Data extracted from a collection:
━━━━━━━━━━━━━━━━

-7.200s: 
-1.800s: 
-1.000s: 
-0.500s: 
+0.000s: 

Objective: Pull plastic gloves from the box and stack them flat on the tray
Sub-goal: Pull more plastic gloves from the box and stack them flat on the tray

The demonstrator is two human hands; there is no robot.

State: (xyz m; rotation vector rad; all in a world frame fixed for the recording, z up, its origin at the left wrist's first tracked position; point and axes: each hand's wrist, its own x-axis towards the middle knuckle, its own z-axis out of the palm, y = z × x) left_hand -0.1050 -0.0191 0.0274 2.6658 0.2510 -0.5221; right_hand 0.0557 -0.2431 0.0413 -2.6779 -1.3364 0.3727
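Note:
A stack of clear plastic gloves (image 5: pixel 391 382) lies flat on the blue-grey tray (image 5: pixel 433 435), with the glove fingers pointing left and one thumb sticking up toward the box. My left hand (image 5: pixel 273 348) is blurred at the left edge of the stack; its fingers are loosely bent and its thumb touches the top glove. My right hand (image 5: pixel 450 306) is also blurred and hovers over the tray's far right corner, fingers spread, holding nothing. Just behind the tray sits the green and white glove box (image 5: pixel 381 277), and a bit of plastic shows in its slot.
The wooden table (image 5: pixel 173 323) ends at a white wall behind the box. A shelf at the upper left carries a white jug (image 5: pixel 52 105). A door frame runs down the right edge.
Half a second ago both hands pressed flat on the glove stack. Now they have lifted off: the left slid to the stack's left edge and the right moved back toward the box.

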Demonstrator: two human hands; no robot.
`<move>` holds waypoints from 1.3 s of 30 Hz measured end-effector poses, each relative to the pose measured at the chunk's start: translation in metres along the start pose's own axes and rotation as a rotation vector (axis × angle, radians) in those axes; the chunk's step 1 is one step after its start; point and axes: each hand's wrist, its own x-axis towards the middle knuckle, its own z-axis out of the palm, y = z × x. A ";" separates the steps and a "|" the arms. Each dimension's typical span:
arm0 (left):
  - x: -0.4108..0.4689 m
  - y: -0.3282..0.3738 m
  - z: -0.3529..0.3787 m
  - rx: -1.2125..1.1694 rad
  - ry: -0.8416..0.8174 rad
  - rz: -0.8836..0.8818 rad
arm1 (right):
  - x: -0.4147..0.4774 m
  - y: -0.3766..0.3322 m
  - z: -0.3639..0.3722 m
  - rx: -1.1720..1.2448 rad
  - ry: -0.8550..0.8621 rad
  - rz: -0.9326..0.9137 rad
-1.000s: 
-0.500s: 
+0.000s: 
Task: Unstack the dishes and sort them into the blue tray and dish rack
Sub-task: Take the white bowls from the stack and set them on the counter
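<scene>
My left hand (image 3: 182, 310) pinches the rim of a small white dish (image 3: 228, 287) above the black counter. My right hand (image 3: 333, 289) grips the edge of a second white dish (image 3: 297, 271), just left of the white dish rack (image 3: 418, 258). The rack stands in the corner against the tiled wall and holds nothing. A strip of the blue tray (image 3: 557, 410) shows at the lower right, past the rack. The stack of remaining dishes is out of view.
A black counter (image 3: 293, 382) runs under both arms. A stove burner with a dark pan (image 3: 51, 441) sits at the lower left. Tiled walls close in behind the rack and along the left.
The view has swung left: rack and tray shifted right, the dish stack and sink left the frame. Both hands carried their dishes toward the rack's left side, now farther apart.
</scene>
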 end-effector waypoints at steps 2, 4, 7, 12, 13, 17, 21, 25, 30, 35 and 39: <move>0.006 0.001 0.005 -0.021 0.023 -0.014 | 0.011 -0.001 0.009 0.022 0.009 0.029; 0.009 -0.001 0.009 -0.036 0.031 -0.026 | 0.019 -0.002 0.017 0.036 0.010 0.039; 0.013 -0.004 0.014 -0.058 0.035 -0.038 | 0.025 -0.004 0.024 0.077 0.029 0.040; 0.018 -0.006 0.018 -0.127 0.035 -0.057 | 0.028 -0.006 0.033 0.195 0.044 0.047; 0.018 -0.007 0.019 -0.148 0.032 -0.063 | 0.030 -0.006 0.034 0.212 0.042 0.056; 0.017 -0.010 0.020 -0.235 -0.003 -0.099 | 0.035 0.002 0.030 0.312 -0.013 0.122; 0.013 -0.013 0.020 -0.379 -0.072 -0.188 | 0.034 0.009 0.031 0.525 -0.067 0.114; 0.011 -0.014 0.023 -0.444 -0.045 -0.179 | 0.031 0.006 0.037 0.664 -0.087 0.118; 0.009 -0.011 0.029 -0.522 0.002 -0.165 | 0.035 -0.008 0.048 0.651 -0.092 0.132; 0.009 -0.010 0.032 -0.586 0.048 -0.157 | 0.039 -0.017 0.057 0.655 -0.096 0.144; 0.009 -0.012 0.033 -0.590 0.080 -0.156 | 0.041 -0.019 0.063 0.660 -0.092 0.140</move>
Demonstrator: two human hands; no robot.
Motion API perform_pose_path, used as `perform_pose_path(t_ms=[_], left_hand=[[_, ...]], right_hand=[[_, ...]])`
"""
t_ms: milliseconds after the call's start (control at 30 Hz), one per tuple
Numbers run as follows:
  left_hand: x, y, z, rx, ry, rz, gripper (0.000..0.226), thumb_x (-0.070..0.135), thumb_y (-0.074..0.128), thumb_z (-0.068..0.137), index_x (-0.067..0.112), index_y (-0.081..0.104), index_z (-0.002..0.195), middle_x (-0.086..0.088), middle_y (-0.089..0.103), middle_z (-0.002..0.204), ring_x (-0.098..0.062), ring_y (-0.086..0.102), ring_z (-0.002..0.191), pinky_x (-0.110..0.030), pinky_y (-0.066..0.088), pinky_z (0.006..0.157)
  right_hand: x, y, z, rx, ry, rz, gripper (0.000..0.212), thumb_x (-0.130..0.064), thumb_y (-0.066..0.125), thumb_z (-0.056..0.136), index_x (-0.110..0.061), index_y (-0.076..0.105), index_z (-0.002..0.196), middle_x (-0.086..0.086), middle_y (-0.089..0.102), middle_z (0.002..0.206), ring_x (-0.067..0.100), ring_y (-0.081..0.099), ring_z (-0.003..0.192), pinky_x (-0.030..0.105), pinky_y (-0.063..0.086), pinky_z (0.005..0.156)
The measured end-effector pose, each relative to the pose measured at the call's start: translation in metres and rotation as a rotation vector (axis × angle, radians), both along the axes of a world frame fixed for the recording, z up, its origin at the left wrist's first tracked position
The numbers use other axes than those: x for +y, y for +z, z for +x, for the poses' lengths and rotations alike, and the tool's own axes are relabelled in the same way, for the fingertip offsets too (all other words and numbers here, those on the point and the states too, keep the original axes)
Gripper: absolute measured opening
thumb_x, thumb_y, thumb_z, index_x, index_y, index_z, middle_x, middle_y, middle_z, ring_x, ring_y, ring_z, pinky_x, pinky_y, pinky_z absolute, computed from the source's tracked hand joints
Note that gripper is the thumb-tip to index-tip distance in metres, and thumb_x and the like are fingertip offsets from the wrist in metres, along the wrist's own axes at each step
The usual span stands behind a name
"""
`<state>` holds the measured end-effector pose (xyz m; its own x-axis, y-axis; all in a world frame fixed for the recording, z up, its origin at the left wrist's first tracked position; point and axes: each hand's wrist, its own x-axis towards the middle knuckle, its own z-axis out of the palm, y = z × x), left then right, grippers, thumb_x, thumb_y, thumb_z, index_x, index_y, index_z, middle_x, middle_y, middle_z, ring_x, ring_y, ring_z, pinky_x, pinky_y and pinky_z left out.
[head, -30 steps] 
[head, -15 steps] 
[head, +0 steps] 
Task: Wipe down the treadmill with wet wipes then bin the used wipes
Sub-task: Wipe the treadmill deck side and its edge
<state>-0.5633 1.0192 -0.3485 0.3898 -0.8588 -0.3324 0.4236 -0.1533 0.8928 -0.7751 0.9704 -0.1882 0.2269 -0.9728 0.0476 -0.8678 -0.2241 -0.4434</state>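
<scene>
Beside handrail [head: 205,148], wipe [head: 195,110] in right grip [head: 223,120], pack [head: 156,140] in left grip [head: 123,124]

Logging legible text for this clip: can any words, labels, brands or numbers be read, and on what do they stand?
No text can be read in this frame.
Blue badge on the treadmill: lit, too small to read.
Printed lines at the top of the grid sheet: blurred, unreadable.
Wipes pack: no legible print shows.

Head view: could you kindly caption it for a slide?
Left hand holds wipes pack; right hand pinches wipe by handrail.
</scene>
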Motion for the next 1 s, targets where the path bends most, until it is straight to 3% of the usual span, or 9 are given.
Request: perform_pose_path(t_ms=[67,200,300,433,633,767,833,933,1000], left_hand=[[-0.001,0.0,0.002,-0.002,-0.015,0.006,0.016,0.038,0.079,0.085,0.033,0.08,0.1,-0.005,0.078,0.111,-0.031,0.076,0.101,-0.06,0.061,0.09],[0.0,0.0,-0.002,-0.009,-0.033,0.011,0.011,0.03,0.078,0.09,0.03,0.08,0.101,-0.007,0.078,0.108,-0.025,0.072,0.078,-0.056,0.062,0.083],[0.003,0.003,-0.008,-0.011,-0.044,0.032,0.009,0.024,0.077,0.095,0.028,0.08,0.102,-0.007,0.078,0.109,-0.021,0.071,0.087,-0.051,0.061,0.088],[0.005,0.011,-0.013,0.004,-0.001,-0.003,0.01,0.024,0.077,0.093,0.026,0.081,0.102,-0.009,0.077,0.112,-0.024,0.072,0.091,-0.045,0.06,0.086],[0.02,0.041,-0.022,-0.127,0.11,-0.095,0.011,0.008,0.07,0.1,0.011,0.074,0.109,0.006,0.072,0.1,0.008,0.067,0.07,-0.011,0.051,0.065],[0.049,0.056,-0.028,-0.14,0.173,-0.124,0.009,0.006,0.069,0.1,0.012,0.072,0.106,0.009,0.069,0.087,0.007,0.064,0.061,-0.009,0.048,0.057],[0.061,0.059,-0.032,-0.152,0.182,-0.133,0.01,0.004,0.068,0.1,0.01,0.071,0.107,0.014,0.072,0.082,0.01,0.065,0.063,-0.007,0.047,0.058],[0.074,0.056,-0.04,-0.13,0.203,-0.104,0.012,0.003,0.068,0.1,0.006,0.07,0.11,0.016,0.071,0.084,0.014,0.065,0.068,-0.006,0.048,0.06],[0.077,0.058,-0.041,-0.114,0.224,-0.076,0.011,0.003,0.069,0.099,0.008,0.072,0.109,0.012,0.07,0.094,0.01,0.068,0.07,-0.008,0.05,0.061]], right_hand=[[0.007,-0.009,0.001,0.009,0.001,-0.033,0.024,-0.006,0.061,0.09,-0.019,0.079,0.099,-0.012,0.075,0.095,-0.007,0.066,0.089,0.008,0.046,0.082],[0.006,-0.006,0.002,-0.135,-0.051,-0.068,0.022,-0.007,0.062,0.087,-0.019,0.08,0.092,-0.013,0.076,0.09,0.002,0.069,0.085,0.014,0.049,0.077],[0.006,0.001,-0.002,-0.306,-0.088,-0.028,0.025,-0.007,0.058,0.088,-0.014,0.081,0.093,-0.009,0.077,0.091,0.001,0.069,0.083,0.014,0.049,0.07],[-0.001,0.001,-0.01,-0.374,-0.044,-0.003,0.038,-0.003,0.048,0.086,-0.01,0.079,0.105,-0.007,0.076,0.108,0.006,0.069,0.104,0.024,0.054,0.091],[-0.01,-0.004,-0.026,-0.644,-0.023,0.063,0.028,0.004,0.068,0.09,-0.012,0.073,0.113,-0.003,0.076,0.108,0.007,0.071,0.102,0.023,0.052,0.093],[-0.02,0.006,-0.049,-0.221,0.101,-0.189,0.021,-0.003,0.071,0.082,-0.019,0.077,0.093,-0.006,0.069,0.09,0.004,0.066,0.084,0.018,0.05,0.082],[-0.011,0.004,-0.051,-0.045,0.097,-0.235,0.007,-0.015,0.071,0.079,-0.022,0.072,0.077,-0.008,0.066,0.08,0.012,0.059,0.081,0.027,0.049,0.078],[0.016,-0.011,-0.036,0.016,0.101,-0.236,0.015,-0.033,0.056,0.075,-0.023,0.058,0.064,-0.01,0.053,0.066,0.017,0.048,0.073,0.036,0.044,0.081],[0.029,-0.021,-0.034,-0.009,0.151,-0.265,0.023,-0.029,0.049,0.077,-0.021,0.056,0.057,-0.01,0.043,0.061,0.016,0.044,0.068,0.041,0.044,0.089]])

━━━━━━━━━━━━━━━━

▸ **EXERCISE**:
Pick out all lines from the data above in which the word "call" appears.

▸ **ANSWER BOX**:
t_ms: milliseconds after the call's start (control at 30 Hz), one per tuple
The measured end-effector pose, each relative to the pose measured at the call's start: translation in metres and rotation as a rotation vector (axis × angle, radians), both along the axes of a world frame fixed for the recording, z up, its origin at the left wrist's first tracked position

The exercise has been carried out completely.